• **How to complete this task**: From the first line of the data below, copy each line up to the one containing "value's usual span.", and include that line too.

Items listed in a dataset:
══════════

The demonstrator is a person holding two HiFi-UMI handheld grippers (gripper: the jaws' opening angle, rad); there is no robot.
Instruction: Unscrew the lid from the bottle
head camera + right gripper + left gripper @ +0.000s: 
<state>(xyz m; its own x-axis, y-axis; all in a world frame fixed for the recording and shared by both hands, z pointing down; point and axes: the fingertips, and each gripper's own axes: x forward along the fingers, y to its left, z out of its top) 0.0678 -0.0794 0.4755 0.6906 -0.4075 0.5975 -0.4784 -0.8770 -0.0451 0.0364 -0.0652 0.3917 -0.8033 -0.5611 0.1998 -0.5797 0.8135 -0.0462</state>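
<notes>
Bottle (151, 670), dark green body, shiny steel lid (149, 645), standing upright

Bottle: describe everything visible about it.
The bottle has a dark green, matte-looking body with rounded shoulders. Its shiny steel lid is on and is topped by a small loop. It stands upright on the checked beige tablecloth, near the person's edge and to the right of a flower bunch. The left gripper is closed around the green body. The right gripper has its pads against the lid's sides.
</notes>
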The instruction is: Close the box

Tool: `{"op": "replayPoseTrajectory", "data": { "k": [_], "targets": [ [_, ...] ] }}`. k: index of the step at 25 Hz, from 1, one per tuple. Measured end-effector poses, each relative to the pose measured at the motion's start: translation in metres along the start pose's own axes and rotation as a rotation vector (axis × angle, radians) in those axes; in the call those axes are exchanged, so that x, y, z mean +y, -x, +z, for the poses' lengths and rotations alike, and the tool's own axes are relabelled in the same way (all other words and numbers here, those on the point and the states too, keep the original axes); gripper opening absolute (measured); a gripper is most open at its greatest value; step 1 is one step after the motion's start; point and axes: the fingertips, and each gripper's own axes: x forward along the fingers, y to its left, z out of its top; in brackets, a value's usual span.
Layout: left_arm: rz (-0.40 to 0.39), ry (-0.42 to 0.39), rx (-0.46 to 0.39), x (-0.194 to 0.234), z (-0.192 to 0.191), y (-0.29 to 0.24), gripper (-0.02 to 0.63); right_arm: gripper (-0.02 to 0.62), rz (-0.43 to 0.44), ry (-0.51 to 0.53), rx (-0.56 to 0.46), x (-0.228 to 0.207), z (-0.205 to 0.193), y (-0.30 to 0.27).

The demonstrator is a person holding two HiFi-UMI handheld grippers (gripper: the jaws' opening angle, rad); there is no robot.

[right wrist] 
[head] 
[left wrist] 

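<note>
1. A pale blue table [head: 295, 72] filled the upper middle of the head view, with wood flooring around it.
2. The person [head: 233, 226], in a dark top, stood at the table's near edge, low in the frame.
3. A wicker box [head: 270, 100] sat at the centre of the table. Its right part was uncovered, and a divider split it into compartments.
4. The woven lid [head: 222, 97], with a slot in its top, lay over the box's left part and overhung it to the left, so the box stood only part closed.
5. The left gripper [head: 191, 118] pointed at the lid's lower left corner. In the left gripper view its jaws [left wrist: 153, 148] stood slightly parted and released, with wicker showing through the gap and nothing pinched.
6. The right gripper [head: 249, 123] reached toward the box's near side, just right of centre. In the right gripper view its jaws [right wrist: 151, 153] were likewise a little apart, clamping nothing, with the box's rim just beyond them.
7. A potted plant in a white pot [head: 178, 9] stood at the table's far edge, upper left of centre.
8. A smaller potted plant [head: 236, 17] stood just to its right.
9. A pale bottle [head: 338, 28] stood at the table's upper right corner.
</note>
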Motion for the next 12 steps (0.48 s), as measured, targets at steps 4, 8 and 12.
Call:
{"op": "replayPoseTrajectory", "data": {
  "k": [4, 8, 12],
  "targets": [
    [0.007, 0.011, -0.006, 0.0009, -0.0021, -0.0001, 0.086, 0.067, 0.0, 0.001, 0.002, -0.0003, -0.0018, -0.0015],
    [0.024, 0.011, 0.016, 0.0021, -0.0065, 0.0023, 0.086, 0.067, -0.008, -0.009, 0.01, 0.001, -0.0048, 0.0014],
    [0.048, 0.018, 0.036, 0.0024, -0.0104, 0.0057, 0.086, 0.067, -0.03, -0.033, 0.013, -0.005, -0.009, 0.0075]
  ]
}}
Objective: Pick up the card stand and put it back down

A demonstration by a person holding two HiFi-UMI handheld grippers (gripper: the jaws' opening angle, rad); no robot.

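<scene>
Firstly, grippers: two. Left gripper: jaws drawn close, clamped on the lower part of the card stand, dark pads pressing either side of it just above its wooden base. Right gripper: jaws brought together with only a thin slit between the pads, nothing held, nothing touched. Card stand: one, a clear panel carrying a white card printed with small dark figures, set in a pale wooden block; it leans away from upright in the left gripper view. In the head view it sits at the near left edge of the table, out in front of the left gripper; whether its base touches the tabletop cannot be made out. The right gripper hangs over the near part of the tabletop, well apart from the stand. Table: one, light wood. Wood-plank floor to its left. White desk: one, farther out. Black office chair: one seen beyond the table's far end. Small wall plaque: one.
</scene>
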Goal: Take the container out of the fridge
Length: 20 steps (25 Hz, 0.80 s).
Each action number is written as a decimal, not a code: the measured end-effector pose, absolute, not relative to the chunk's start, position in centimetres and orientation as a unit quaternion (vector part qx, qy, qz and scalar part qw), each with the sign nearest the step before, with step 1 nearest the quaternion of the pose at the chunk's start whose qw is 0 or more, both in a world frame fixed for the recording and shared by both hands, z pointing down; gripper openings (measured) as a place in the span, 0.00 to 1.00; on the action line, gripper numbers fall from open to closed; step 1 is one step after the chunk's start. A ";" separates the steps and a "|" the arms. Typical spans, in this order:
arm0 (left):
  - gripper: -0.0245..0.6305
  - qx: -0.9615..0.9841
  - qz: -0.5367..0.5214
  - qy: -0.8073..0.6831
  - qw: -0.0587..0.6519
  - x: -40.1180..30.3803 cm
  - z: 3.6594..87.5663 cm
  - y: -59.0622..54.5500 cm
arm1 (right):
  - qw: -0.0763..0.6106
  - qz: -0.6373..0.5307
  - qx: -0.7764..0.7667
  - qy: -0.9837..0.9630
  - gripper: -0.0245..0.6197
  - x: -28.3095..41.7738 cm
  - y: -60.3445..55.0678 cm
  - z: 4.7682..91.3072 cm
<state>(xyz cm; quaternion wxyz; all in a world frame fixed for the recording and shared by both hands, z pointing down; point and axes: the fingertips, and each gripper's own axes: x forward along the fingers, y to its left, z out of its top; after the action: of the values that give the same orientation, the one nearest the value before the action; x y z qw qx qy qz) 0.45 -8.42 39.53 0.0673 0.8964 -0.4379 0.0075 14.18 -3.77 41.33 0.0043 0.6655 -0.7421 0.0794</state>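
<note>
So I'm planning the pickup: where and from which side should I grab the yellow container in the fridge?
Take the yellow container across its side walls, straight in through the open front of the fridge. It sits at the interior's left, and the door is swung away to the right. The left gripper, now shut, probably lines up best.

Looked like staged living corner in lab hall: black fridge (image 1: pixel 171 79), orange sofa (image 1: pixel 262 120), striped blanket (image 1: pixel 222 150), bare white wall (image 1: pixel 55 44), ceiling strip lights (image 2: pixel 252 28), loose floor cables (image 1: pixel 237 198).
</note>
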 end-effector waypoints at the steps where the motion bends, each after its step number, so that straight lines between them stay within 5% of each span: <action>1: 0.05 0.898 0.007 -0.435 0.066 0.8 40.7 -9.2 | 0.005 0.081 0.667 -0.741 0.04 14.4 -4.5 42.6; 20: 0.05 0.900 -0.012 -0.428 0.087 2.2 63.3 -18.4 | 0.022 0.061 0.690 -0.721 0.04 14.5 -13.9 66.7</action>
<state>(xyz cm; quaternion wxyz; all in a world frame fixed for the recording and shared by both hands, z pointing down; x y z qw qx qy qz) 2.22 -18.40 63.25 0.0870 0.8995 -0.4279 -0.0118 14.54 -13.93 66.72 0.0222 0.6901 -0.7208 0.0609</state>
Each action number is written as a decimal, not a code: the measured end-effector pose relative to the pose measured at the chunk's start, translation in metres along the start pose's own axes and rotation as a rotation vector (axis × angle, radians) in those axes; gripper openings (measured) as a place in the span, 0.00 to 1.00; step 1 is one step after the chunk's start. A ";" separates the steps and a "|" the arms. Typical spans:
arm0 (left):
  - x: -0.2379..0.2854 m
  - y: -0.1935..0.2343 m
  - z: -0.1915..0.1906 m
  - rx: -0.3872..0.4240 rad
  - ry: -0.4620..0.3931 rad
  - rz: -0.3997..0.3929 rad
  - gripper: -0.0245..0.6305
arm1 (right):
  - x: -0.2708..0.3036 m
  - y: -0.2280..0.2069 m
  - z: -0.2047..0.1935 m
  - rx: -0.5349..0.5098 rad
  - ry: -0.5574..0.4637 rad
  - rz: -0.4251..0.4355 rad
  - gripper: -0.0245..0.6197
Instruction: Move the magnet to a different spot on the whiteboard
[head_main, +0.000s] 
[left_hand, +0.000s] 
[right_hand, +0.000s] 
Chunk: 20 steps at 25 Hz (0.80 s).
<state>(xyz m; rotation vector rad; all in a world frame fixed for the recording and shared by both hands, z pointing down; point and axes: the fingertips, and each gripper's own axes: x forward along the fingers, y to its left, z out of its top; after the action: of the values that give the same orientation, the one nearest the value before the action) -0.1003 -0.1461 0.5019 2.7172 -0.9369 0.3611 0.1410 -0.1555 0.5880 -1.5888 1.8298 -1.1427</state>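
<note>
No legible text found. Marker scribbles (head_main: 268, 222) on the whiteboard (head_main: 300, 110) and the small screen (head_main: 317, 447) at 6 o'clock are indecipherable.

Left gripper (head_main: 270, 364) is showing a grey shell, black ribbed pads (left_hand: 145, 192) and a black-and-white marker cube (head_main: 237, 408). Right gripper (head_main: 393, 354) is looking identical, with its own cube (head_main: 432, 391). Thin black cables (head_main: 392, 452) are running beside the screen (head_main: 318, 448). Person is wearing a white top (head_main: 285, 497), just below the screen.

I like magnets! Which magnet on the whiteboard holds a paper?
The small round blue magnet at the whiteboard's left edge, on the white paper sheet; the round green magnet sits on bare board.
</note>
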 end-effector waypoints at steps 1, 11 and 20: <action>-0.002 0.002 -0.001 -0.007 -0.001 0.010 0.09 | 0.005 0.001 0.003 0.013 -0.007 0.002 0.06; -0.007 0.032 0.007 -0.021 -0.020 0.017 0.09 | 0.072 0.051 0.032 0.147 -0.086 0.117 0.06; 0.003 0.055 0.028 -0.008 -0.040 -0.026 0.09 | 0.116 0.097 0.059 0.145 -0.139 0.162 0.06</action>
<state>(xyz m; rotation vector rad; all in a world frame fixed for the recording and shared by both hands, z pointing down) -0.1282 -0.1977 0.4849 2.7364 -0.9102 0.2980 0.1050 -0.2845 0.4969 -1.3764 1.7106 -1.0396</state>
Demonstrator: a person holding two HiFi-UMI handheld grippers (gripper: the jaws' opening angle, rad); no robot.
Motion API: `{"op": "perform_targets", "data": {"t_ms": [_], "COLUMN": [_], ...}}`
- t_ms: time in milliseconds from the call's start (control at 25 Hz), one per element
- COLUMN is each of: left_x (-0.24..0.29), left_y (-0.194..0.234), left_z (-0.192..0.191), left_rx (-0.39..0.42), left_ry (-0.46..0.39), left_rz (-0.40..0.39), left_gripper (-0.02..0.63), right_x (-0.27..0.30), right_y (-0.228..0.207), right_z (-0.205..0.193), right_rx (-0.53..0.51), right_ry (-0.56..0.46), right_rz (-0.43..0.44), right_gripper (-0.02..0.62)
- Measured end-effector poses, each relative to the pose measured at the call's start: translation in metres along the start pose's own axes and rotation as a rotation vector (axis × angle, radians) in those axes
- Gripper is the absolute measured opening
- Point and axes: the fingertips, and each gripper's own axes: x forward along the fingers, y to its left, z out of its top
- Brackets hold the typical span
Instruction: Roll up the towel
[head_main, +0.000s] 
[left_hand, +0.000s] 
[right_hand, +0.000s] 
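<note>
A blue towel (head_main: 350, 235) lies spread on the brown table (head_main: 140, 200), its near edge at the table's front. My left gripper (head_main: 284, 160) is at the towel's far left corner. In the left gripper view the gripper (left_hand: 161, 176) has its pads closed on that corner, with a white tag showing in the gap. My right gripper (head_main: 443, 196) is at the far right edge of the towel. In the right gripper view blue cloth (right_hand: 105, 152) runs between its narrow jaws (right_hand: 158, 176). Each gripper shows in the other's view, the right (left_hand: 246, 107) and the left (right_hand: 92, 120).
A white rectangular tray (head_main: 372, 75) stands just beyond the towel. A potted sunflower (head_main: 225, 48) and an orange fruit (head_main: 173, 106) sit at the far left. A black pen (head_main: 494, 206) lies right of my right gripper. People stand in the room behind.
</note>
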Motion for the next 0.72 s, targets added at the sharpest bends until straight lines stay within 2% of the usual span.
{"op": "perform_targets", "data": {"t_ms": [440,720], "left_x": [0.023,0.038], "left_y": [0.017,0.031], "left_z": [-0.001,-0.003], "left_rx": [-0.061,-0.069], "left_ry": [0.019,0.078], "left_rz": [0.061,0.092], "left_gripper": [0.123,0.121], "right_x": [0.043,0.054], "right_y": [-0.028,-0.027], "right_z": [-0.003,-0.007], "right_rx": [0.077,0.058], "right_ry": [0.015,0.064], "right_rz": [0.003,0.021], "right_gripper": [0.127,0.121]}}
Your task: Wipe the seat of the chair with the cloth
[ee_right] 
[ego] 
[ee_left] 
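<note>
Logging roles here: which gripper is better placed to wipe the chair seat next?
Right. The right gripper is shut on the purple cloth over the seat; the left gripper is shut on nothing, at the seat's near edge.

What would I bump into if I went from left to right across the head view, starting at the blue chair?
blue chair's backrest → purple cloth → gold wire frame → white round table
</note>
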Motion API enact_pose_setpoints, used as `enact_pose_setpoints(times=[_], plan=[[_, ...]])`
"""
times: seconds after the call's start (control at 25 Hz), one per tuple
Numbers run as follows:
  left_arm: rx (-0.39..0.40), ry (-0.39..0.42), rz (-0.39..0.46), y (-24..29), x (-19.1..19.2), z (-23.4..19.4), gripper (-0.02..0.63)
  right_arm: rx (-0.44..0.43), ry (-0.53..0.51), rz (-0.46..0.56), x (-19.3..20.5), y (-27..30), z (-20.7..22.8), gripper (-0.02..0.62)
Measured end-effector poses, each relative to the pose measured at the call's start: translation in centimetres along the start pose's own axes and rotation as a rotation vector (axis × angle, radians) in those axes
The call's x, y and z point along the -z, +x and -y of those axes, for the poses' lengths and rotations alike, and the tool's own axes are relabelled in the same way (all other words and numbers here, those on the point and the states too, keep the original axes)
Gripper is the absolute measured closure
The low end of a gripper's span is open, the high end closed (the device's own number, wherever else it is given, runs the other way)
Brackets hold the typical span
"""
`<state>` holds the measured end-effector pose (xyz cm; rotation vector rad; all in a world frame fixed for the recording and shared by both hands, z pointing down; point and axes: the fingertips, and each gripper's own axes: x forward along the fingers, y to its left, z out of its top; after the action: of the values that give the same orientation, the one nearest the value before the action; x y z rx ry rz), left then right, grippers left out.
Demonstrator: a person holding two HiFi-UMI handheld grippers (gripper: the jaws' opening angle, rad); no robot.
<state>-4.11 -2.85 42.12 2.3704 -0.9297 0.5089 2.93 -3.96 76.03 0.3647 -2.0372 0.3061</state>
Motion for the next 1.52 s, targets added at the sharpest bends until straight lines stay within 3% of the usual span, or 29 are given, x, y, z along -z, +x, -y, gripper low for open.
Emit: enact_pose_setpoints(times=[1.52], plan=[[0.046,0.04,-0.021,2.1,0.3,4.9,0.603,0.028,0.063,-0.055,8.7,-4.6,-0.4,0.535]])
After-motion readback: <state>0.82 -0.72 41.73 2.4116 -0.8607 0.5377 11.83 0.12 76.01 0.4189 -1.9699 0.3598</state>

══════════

• **Written reply**:
The demonstrator is a person holding two HiFi-UMI handheld grippers (gripper: the jaws' opening angle, rad); there is no robot.
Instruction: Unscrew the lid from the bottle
head camera + right gripper + left gripper @ +0.000s: 
<state>(xyz m; its own x-axis, y-axis; all in a world frame fixed for the recording and shared by both hands, z pointing down; point and axes: the fingertips, and each gripper's own axes: x forward along the fingers, y to its left, z out of its top) 0.0678 -0.0794 0.4755 0.6906 -0.4075 0.5975 -0.4784 -0.8770 -0.0451 0.0364 -0.0652 0.3917 -0.8033 -0.5611 0.1998 -0.5797 0.8135 -0.0462</state>
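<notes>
Bottle (151, 670), dark green body, shiny steel lid (149, 645), standing upright

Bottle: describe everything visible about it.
The bottle has a dark green, matte-looking body with rounded shoulders. Its shiny steel lid is on and is topped by a small loop. It stands upright on the checked beige tablecloth, near the person's edge and to the right of a flower bunch. The left gripper is closed around the green body. The right gripper has its pads against the lid's sides.
</notes>
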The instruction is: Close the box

Tool: `{"op": "replayPoseTrajectory", "data": { "k": [_], "targets": [ [_, ...] ] }}`. k: index of the step at 25 Hz, from 1, one per tuple. Measured end-effector poses, each relative to the pose measured at the motion's start: translation in metres along the start pose's own axes and rotation as a rotation vector (axis × angle, radians) in those axes; in the call those axes are exchanged, so that x, y, z mean +y, -x, +z, for the poses' lengths and rotations alike, and the tool's own axes are relabelled in the same way (all other words and numbers here, those on the point and the states too, keep the original axes); gripper opening absolute (measured); a gripper is most open at its greatest value; step 1 is one step after the motion's start; point and axes: the fingertips, and each gripper's own axes: x forward along the fingers, y to its left, z out of its top; in brackets, a value's usual span.

This response is done.